■ Work task:
The following data has a line with "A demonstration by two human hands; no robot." and a line with "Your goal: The". Write out exactly those lines and all the lines between them.

Segment Start: Excerpted records

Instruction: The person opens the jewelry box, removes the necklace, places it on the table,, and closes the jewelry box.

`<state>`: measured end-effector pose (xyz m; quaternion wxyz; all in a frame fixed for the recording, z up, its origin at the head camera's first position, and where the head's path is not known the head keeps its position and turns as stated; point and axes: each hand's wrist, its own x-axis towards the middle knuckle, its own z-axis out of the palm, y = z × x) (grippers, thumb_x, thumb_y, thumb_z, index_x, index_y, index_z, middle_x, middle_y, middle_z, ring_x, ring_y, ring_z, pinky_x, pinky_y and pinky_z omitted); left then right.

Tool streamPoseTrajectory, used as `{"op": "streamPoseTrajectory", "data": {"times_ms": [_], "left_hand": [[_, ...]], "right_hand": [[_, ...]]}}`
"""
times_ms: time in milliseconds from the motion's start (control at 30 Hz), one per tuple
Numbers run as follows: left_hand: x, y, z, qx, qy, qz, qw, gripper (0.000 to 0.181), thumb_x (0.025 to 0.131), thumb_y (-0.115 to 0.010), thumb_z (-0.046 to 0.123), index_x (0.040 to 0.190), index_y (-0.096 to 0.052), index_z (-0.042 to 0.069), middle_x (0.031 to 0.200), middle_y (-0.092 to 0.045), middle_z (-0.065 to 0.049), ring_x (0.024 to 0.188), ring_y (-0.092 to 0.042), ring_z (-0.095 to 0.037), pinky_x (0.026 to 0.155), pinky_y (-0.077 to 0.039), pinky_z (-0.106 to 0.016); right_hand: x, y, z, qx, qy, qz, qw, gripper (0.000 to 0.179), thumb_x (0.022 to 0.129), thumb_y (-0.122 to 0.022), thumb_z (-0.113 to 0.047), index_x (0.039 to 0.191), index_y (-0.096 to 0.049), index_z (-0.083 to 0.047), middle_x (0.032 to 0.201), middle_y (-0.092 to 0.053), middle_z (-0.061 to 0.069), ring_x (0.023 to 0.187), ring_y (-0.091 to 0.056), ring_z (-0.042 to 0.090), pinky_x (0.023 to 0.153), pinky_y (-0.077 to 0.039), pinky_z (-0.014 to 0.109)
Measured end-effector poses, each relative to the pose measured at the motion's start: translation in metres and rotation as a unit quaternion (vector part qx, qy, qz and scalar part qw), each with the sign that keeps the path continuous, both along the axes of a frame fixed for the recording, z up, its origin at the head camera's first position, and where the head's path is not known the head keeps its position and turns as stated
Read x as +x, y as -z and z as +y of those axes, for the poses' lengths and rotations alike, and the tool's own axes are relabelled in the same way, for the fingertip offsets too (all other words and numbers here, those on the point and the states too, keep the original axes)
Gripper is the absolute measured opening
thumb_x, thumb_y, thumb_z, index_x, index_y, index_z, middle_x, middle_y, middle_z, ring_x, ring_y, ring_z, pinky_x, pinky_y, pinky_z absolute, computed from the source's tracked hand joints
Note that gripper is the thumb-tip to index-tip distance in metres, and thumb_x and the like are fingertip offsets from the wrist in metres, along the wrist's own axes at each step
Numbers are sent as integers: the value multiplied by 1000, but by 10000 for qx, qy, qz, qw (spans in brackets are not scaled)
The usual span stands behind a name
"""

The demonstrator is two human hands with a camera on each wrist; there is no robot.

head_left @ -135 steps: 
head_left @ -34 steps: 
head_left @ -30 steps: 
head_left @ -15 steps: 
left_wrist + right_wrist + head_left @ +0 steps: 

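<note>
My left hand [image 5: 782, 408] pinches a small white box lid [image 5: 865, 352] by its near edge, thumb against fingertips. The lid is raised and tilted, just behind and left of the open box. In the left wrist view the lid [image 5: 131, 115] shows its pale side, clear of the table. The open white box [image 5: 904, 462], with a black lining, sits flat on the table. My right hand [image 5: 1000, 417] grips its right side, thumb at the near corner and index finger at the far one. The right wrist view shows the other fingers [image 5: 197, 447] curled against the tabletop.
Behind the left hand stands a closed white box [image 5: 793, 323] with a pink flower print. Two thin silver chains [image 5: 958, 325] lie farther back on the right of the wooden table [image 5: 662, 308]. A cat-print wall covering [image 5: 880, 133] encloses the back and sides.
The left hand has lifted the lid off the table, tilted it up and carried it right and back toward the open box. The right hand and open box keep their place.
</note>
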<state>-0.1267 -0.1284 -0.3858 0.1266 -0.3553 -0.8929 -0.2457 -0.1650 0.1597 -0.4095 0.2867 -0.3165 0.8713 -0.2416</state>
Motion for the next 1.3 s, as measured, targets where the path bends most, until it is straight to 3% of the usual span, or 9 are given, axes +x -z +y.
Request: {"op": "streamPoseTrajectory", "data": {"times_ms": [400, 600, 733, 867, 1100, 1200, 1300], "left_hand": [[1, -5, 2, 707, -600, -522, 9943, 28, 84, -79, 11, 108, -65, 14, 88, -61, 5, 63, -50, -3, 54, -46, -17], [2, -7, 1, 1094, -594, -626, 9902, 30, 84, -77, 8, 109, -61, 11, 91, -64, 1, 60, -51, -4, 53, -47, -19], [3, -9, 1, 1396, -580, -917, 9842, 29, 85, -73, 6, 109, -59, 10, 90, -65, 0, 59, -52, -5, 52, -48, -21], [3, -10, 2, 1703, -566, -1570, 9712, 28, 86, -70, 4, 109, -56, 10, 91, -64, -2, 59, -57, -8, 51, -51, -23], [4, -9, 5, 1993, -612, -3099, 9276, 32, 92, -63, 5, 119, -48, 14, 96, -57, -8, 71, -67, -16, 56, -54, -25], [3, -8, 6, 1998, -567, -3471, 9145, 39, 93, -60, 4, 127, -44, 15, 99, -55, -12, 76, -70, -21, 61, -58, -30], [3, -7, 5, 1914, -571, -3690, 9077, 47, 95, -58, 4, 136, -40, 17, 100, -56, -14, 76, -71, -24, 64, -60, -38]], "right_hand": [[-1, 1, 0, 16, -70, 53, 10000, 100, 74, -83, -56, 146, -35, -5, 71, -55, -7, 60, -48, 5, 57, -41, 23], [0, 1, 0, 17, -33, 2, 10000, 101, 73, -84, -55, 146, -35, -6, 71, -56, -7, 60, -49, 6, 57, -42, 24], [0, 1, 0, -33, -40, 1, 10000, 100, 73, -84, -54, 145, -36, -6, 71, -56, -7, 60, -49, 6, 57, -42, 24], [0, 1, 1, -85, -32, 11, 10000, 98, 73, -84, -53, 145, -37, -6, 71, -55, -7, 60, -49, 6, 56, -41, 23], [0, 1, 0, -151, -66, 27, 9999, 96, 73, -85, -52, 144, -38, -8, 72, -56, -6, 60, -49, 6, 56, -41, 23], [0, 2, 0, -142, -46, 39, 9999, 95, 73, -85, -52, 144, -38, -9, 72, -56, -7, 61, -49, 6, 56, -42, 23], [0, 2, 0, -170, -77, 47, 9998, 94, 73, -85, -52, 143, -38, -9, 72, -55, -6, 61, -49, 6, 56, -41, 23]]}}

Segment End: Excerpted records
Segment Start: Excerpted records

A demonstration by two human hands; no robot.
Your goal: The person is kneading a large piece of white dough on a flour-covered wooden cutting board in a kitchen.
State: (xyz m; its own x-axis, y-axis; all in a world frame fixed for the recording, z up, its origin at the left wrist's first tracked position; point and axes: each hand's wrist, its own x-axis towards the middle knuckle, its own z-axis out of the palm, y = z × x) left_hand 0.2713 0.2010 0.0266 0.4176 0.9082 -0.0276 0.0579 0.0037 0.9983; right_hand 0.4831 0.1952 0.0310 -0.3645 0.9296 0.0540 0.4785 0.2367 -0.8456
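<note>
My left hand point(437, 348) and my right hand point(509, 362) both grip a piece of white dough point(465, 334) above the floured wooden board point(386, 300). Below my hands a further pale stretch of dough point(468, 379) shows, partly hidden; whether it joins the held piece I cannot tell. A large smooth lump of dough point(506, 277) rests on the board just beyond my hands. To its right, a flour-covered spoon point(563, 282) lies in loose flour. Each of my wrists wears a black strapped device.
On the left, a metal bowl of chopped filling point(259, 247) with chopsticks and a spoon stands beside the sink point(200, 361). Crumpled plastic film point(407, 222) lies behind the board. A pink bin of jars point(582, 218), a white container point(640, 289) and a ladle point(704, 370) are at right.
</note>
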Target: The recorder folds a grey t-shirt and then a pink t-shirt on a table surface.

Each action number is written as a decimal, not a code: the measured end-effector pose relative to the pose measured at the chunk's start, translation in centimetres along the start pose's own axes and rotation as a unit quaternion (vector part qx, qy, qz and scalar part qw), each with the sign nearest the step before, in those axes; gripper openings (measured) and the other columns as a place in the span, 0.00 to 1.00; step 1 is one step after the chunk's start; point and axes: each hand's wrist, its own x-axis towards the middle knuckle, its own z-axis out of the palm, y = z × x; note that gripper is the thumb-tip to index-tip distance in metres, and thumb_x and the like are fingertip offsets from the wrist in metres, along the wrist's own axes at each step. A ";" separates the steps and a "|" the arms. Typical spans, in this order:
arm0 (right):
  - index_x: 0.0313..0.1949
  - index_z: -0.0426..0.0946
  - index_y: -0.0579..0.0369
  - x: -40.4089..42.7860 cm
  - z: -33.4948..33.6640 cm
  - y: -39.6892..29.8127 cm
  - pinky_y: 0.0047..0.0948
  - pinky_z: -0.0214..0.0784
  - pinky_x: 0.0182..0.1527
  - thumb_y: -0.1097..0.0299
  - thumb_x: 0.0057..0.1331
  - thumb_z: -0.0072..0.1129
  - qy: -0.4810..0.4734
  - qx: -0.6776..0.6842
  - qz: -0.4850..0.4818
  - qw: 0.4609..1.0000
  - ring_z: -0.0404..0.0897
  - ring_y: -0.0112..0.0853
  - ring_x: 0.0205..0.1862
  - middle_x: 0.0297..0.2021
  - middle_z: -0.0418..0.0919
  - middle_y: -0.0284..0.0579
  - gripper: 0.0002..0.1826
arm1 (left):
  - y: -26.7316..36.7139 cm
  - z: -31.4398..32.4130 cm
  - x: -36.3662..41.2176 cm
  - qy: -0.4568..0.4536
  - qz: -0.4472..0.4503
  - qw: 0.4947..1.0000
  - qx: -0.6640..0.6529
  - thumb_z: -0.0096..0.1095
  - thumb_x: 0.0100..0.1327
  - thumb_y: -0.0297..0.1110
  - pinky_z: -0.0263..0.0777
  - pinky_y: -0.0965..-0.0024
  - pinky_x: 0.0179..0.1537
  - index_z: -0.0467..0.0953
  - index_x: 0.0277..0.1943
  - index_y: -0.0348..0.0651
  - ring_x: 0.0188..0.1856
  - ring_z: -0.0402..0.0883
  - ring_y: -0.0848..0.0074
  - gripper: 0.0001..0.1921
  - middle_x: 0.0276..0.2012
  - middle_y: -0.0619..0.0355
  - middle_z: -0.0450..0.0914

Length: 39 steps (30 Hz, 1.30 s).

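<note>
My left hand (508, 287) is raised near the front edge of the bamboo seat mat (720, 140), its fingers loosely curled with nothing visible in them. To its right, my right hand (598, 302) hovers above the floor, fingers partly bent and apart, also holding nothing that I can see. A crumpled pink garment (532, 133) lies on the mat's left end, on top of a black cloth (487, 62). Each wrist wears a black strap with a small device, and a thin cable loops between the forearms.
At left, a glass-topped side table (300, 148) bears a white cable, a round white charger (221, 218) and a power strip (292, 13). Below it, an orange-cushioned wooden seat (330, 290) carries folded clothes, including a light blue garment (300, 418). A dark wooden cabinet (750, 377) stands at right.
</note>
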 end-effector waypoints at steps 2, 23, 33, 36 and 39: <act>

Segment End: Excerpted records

■ Task response:
A demonstration by two human hands; no robot.
Your goal: The person is kneading a large piece of white dough on a flour-covered wooden cutting board in a kitchen.

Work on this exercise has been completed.